**Task statement**: Return the full listing exactly as it is written.

****

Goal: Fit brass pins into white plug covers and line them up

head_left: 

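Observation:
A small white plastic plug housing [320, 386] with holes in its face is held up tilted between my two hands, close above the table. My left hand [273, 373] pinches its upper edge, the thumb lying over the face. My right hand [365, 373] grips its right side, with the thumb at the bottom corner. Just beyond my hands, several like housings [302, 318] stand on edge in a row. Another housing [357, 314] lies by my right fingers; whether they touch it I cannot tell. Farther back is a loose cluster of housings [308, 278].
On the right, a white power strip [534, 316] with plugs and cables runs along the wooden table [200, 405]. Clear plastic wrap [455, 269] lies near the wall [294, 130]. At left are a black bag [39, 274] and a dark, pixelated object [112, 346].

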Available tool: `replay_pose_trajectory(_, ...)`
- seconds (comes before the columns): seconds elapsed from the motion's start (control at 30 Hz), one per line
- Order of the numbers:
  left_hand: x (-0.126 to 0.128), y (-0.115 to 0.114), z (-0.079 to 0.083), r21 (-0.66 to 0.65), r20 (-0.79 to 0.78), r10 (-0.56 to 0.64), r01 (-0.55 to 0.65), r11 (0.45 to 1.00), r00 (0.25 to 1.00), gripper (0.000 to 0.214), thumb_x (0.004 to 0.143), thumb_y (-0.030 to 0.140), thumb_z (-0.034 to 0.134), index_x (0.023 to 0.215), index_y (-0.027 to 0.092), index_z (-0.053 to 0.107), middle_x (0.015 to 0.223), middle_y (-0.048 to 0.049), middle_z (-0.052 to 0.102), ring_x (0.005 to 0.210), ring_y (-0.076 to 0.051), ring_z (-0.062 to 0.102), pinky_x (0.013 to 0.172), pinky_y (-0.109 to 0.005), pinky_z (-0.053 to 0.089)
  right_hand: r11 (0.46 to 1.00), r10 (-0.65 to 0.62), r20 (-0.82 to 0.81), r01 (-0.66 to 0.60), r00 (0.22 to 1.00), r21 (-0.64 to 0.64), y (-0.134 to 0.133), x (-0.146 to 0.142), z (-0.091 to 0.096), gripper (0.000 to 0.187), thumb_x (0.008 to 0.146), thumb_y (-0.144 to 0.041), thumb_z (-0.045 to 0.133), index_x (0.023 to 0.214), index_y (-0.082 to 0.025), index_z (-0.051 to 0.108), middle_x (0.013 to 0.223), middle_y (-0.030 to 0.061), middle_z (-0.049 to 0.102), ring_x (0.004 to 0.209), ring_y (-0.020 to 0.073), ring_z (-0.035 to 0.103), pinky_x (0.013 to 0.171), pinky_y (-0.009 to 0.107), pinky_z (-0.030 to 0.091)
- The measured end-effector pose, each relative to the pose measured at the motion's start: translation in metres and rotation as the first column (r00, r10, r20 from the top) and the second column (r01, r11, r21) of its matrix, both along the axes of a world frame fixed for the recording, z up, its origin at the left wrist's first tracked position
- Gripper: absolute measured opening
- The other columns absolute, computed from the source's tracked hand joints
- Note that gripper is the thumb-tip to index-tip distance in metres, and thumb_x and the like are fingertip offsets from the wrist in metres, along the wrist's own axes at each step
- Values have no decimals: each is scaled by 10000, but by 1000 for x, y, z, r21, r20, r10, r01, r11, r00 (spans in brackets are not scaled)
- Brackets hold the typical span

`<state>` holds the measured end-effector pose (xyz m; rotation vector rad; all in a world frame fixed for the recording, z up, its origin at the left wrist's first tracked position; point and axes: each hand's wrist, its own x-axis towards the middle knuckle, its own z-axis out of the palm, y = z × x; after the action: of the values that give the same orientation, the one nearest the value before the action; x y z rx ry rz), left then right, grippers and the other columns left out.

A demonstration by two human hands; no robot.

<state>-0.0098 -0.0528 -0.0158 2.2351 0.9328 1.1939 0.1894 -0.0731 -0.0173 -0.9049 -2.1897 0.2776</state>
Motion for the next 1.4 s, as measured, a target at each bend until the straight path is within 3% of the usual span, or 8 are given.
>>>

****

**Answer for the task**:
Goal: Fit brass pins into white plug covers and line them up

head_left: 

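Observation:
A small white plastic plug housing [320, 386] with holes in its face is held up tilted between my two hands, close above the table. My left hand [273, 373] pinches its upper edge, the thumb lying over the face. My right hand [365, 373] grips its right side, with the thumb at the bottom corner. Just beyond my hands, several like housings [302, 318] stand on edge in a row. Another housing [357, 314] lies by my right fingers; whether they touch it I cannot tell. Farther back is a loose cluster of housings [308, 278].
On the right, a white power strip [534, 316] with plugs and cables runs along the wooden table [200, 405]. Clear plastic wrap [455, 269] lies near the wall [294, 130]. At left are a black bag [39, 274] and a dark, pixelated object [112, 346].
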
Available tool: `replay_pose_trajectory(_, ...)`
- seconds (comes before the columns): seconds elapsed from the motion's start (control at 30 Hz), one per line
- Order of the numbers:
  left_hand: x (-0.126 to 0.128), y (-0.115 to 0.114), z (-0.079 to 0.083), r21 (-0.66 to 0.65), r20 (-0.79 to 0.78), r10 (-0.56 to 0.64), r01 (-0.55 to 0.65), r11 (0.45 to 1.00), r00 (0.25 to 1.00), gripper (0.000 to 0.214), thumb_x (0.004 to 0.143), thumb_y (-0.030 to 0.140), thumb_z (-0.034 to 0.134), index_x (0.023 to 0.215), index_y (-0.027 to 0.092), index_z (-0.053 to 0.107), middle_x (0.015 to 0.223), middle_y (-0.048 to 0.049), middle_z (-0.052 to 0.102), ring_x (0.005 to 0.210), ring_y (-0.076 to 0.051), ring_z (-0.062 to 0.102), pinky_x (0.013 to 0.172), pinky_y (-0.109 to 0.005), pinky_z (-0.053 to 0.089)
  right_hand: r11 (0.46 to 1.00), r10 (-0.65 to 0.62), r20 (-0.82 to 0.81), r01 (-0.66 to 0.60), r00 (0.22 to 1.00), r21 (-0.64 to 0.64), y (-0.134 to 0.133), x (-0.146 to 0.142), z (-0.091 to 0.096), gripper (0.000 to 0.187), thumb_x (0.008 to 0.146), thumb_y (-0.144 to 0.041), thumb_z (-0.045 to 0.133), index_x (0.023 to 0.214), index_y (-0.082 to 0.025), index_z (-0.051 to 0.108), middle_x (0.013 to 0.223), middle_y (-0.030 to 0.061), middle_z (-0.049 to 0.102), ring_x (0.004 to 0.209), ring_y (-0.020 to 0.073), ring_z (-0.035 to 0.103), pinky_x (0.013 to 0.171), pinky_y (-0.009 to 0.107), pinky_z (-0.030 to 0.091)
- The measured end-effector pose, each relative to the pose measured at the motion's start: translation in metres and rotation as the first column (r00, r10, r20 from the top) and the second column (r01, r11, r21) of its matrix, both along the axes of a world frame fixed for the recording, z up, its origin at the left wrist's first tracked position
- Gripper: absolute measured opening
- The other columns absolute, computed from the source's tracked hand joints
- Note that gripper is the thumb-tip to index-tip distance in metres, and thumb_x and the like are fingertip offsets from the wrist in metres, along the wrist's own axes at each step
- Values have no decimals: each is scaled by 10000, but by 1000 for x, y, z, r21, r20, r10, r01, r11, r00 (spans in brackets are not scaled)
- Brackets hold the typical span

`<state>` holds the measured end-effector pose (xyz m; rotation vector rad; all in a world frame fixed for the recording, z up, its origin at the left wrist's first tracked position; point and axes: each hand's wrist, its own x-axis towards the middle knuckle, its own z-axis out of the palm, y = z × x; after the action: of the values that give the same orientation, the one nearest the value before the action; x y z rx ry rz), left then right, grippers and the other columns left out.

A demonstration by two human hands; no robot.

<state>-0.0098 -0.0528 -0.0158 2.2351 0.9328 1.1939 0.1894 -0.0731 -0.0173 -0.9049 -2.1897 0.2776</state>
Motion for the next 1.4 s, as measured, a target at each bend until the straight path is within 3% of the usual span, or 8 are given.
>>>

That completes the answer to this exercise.